# LGB Parallel vs Serial Operations



## Jerry McColgan (Feb 8, 2008)

OK this probably qualifies as a dumb question but... 

In comparing operations between a LGB Central Station 1 using Universal or Loco Remotes that are tethered to the Central Station - is there any difference between operating locomotives this way vs with a Central Station 2 with wireless transmitters, receivers and remotes all with the "P" upgrade? 

2nd question: 

Are there LGB decoders that only work on serial operations or are all LGB locos with decoders capable of parallel operations? 

3rd question: 

If there are decoders that are only capable of serial operations, how can I tell? 

4th question: 

Is there any functional difference between a Central Station (1, 2 or 3) that is operating from a DC power supply or from a AC power supply? 

Thanks, 

Jerry


----------



## bobgrosh (Jan 2, 2008)

1 Don't know, (I'm using a Digitrax system with my LGB decoders. 
2 I seem to remember having some LGB decoders that only worked if I pressed function 1 several times to activate functions 2,3 or 4. 
However, that may be more a function of the sound board in that those locos.

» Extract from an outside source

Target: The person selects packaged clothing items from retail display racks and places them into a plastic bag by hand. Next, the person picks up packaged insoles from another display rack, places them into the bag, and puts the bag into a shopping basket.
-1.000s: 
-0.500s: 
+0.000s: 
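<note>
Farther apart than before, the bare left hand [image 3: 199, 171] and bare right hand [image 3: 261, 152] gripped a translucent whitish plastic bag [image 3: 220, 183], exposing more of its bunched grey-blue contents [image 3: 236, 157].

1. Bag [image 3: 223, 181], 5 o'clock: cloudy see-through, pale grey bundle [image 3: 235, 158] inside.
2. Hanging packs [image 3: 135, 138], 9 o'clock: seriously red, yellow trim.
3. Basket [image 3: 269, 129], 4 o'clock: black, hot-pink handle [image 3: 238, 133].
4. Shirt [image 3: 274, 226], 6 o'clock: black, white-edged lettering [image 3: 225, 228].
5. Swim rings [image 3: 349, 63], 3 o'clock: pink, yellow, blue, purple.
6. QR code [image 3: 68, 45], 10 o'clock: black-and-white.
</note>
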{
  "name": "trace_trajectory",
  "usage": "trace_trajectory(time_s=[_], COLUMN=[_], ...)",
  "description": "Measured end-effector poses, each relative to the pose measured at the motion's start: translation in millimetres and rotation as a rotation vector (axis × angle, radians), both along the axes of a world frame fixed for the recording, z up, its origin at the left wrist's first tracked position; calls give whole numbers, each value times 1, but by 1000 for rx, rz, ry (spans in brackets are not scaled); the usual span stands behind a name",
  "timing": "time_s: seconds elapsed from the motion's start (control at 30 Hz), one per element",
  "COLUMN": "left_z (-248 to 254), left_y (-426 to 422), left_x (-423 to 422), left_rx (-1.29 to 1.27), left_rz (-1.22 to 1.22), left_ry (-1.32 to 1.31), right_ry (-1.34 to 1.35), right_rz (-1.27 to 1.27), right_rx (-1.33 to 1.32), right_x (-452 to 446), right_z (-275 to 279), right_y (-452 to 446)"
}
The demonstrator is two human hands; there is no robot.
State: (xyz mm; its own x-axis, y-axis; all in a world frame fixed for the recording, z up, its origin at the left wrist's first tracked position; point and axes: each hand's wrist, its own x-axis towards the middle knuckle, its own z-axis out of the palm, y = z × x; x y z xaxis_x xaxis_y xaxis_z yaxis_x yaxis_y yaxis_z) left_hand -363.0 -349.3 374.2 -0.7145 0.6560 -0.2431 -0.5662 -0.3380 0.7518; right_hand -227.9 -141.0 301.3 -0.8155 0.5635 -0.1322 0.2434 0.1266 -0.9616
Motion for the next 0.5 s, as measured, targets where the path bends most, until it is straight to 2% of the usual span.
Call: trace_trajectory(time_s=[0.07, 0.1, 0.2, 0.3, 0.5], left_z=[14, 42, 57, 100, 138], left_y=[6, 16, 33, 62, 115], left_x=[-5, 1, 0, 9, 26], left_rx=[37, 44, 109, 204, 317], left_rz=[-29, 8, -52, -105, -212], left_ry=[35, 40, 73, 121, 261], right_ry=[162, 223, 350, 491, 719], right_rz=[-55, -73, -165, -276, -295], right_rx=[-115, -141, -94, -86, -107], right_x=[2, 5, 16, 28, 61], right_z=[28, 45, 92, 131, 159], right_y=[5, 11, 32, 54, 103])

I think I later upgraded a loco to a Digitrax decoder and found that only function 1 did anything, and that sending several F1's in a row still worked just the same as with the LGB decoder. I don't remember if this happened on a LGB 2-4-0 with sound or on my Stainz, with a sound and powered tender. So, I guess the answer to question two is, "Not sure" What I can say, is. All of the LGB decoders I have, that have an F2 or higher output, (separate from the lights and F1) have all worked on my Digitrax system by pressing F2, F3 etc, Since My system does not generate serial pulses, I assume they all work on parallel. The only locos that I need to press F1 two or three times only have a connection to a board in the loco with F1 and still work that way even after changing to a Digitrax decoder. 
3 If the decoder has an output other than F0 forward, F0 Reverse or F1, then connect a light to the additional output, Send a parallel F2 and see if it works. If not send two F1's 
4 The power supply, AC or DC should have no effect on the operation of decoders or command stations. 

PS 
I have about a dozen LGB decoders, (several different styles), as far as I know, they all work using parallel.


----------



## Jerry McColgan (Feb 8, 2008)

Hi Bob, 

I'm just dipping my toes in the digital waters so I am doing it as inexpensively as possible with equipment I have or that I can buy cheaply. 

I doubled my order to four Central Station 1's (still less than half the cost of a Central Station 2 or 3 but adaquate for me and other kids to play with and learn from. 

Thanks, 

Jerry


----------